1M Tris Buffer (10 mL) pH:7,2

‑1,21 g Tris

‑3 mL ddH2O ile çözülür. HCl ile pH ayarlaması yapılır. 10 mL’ye ddH2O ile tamamlanır.

2M NaCl (50 mL)

‑5,85 g NaCl tartılır

‑50 mL ddH2O ile çözülür.

1M MgCl2 (10 mL)

‑2,03 g MgCl2 tartılır.

‑10 mL ddH2O ile çözülür.

TAS‑TOS için çözme tamponu (10 mL)

‑1M Tris Buffer (10 mL) pH:7,2’den 100 µl,

‑2M NaCl’den 5 mL

‑1M MgCl2 (10 mL)’den 500 µl,

‑Triton X‑100’den 100 µl alınır.

‑10 mL’ye ddH2O ile tamamlanır.

‑pH 7,8’ ayarlanır.

(2. Yöntem)

HÜCRE KÜLTÜRÜNDE TAS, TOS

*Hücre kültürü çalışmalarında hücre kültür mediumu solusyonu ayrı ve hücre lizatları ayrı çalışılır.

Hücre Kültür Mediumu Çalışması

Hücrelerin üzerindeki medium (hücrelerin üzerinden toplanan sıvı besiyeri ) falkona aktarılarak ya hemen ya da ‑20/‑80°C’de saklanıp direk olarak (serum gibi) çalışılır.

Hücre Lizatları Çalışması

Hücreler tripsin‑EDTA ile kaldırılmadan önce pH7.4, 100mM PBS ile 1 defa yıkanır (yıkama hacmi 5mL) ve üstteki sıvı atılır.

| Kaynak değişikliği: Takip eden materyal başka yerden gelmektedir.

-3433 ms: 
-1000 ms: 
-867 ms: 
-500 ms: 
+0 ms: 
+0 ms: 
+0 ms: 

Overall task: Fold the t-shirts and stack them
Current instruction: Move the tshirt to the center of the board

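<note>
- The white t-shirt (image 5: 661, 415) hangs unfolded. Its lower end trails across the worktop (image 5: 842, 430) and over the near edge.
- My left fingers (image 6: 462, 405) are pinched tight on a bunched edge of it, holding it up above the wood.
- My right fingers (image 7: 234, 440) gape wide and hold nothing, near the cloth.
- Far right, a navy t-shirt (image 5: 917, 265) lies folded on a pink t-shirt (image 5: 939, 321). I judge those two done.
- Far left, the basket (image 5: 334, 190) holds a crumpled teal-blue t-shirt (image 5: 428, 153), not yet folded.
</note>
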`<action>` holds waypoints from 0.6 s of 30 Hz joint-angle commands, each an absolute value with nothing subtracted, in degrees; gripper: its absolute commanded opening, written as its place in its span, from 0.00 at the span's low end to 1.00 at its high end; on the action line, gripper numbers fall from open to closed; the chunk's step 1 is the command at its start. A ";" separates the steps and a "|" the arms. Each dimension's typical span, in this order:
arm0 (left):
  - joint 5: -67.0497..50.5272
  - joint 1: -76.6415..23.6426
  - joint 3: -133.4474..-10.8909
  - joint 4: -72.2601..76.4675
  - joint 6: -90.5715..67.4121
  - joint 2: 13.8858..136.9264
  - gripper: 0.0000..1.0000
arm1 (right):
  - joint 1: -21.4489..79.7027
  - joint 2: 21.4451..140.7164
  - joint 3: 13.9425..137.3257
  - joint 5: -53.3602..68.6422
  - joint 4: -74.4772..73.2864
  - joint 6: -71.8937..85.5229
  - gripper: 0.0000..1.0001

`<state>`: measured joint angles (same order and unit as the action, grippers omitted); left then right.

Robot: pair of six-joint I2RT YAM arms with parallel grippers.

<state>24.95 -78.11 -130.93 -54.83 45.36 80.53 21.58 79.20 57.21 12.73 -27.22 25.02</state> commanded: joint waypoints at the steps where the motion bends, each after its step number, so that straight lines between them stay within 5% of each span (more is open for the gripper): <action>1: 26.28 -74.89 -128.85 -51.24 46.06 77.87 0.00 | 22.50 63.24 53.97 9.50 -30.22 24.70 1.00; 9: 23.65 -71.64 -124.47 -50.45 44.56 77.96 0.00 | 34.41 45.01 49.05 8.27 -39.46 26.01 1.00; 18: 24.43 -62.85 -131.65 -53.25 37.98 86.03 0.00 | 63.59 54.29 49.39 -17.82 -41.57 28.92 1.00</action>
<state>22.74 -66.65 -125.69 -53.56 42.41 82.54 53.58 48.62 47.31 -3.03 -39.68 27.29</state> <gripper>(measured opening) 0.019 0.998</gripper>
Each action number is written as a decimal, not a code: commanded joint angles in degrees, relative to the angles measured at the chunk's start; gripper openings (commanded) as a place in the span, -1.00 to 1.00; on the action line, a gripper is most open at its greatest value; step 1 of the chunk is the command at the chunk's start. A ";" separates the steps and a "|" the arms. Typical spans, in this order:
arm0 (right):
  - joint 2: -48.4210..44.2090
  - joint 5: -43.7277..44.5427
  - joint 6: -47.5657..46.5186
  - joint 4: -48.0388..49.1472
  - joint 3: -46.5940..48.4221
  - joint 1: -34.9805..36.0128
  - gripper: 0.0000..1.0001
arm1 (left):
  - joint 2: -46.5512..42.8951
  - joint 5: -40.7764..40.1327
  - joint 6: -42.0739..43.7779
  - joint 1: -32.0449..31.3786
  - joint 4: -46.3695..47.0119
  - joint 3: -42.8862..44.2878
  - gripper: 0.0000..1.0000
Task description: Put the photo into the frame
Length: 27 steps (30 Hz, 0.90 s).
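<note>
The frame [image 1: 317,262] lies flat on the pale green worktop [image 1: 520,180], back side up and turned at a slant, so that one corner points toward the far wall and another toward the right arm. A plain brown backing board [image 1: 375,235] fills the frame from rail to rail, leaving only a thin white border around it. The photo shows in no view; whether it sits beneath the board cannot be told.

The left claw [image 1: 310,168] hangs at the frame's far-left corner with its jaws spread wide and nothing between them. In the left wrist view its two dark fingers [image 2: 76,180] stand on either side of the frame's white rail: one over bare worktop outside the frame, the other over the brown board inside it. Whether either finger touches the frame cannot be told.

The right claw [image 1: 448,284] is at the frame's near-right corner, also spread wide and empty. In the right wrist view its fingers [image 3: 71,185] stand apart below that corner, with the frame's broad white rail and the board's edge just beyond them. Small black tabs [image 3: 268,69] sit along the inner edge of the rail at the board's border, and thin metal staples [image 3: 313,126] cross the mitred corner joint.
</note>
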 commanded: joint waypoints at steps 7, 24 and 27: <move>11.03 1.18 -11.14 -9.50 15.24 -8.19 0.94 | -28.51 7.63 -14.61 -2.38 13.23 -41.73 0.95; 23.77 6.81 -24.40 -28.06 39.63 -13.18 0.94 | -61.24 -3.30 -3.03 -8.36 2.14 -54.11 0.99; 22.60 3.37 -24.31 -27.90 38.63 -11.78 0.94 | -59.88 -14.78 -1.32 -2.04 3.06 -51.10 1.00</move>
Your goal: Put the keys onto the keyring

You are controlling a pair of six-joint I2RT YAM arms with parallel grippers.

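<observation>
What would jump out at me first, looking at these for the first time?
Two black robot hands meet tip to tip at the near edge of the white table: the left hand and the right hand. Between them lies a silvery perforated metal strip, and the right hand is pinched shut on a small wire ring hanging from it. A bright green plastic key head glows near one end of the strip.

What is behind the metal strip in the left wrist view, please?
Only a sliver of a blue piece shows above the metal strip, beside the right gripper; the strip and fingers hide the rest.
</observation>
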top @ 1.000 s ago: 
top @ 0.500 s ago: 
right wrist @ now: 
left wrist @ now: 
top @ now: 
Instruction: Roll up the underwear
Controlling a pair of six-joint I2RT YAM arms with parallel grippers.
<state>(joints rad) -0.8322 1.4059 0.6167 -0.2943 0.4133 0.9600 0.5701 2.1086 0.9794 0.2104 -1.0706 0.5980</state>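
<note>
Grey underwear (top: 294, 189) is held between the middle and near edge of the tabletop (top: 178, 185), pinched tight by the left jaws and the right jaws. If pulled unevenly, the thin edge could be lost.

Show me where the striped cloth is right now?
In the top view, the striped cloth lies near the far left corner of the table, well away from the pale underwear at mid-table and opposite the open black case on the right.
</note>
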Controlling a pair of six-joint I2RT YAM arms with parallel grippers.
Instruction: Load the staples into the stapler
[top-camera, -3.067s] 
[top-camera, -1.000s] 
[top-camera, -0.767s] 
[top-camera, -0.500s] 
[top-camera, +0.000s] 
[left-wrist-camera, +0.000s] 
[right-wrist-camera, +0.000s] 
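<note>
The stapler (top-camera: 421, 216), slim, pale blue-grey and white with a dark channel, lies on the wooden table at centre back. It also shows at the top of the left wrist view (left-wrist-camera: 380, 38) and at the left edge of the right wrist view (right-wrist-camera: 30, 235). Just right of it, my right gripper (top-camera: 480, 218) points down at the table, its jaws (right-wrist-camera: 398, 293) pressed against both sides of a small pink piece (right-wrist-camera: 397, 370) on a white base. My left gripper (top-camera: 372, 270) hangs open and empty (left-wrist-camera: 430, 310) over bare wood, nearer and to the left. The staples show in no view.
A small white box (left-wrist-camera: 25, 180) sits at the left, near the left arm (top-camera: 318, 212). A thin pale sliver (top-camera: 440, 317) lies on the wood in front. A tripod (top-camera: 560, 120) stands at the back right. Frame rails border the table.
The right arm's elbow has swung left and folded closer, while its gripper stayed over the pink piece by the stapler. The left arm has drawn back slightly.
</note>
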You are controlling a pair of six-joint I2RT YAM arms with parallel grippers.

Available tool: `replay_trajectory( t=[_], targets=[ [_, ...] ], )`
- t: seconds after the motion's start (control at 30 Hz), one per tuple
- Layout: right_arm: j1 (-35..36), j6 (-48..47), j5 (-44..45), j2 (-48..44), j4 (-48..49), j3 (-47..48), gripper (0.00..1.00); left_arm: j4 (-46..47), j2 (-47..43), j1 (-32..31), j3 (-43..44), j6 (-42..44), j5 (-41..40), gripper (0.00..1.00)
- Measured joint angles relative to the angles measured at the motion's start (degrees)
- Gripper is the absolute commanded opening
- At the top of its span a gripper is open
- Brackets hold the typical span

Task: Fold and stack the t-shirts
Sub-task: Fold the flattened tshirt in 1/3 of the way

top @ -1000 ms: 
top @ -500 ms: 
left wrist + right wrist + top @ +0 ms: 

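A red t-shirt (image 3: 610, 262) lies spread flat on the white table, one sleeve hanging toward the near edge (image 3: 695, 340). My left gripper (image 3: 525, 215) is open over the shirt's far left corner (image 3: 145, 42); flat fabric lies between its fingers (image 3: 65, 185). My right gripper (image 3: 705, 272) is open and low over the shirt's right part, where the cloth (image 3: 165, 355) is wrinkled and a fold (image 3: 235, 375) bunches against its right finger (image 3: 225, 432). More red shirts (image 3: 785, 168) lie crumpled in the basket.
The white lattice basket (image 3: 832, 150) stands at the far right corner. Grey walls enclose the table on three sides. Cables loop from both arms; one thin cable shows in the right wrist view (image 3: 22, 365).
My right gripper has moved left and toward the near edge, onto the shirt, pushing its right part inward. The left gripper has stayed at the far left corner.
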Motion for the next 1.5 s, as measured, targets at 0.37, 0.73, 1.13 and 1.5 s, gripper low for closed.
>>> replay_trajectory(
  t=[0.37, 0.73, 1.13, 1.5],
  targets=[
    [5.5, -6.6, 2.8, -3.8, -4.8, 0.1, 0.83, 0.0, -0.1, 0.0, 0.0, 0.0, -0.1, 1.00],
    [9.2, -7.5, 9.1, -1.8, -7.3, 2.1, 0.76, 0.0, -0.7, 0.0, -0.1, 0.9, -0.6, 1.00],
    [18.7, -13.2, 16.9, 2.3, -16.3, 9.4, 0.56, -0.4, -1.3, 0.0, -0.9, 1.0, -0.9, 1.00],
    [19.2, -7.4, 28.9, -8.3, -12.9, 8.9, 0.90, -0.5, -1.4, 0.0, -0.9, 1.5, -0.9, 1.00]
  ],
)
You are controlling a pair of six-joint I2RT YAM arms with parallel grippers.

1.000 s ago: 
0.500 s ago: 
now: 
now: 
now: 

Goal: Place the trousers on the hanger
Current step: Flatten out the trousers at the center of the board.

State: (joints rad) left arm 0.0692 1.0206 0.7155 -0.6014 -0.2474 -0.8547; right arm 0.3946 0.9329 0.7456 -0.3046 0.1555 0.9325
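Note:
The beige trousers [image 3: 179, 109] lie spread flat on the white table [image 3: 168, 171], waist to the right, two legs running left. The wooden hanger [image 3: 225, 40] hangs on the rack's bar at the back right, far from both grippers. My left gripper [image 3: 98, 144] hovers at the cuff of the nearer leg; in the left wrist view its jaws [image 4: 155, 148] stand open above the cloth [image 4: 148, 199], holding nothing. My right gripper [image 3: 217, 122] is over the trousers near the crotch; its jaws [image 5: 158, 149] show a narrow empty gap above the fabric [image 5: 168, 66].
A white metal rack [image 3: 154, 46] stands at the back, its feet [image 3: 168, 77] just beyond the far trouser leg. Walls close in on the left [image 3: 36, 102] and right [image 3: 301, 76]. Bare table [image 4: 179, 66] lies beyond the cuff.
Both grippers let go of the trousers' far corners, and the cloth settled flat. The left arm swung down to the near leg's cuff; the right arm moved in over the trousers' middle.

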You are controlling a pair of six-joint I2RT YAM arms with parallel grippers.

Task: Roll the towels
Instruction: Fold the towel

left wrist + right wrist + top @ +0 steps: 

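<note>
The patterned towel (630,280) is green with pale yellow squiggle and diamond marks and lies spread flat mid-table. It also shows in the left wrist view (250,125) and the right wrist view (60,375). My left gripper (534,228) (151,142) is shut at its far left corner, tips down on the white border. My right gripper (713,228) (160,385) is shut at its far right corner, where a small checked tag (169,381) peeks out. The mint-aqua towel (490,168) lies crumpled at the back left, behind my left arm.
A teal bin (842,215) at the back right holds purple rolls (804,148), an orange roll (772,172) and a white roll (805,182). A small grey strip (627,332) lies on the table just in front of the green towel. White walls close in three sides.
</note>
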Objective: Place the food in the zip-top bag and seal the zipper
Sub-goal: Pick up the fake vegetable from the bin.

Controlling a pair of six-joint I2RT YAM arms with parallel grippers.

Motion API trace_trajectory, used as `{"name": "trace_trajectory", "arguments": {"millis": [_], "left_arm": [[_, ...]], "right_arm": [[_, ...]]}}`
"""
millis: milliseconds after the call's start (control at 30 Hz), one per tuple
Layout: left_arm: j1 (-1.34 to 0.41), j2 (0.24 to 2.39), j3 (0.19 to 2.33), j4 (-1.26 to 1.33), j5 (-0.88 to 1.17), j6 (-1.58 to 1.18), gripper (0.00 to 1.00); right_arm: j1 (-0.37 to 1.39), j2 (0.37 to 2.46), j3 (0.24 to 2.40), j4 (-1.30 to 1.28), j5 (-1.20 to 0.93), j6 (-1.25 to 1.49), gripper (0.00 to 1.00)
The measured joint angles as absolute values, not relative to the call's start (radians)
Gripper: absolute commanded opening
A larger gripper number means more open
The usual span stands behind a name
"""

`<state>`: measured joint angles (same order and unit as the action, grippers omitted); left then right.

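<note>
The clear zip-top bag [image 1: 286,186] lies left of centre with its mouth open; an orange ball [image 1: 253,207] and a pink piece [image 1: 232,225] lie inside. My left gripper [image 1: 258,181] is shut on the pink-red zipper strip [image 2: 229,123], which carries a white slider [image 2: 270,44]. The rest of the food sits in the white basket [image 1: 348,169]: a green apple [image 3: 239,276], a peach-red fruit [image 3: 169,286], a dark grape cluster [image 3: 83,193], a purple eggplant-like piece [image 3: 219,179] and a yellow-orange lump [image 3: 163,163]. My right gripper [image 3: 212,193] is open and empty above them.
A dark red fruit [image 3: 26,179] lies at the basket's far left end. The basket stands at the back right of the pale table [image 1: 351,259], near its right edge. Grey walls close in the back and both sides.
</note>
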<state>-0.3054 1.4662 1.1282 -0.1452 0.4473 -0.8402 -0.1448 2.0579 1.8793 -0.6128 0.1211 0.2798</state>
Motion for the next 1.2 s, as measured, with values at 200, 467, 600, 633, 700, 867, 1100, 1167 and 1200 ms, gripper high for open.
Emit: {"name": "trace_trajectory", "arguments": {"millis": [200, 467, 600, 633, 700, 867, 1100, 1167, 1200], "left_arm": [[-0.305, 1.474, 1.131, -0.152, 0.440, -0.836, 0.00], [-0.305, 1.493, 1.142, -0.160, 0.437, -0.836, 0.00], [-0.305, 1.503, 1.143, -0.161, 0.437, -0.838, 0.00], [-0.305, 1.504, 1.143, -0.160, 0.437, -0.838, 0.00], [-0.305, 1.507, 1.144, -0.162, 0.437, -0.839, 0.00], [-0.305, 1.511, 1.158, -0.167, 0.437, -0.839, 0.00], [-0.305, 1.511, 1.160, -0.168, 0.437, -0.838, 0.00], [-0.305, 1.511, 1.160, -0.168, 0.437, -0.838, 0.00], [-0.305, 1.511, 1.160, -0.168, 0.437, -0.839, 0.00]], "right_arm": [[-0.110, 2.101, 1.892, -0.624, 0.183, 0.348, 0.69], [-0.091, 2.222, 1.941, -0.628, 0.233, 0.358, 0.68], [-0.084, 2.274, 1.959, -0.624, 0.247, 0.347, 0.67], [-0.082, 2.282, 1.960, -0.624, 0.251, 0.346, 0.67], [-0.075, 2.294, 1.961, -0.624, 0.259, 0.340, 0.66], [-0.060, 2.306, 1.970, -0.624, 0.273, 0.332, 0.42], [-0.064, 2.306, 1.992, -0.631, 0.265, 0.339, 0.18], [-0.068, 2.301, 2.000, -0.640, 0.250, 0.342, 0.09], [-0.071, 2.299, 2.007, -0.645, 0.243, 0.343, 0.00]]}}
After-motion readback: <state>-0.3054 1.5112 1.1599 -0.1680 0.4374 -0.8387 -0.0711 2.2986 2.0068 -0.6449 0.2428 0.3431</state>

Flaska tutunan hücreleri kaldırmak için flask içerisine %0.05 Tripsin içeren Tripsin‑EDTA solüsyonundan 2mL eklenir (tripsin aktivitesinin artması için flask inkübatöreyerleştirilebilir).

Birkaç dakika (1‑5 dk) sonra hücreler flasktan ayrılır. Hücreler ortamdan kolay kalkmadığı durumlarda elle flaska vurularak kaldırılabilir.

Tripsinin inhibisyonu için 6mL fullbesiyeri (%10 FBS, %1 Penisilin streptomisin,%1 L‑Glutamin içeren highglucose DMEM) flask içerisine eklenir. Sonra bu karışım falkona aktarılıp 1800 rpm 5dk santrifüj edilir.

Santrifüj sonunda alttaki pellet bozulmayacak şekilde süpernatantın hepsi atılır. (Pellette yaklaşık 1*106 hücre vardır ve bir kırmızı mercimek büyüklüğündedir, bu değer 75 ml lik flask değeridir).

Hücrelere sayma işlemiyapılır.

Pelletten hücre lizatının (hücreler parçalandıktan sonra santrifüj sonrası elde edilen süpernatant) elde edilmesi:

Pellet üzerine 500 mikrolitre, 140 mM KCl çözeltisi eklenip hücreler homojenize edilir.

Daha sonra hücreler sonikatörde birkaç dakika parçalanır.

15 dk 14000 rpm’de santrifüj edilir ve süpernatant ya hemen çalışılır/ ya da çalışılmak için ‑20/‑80°C derin dondurucuya kaldırılır.

Hücrelerin üzerinden toplanan Mediumda; TAS, TOS sonuçları tıpkı serum örneğindeki gibi medium hacmi başına verilir.

Hücre lizatının süpernatantında; TAS,TOS ve mikroprotein düzeyi ölçülür. Sonuçlar hücre lizatının mg protein başına ya da hücre başına (örneğin 0,5 ml de bir milyon hücre varsa bir litrede 2 milyar hücre vardır) verilir.

*Hücre Kültür Mediumu Çalışmasında fenol red’den gelen rengi ekarte etmek için ikinci dalga boyu olarak 570 nm seçilir.

**Hücre lizatları için bu nm de ikincil dalga boyu seçilmesine gerek yoktur.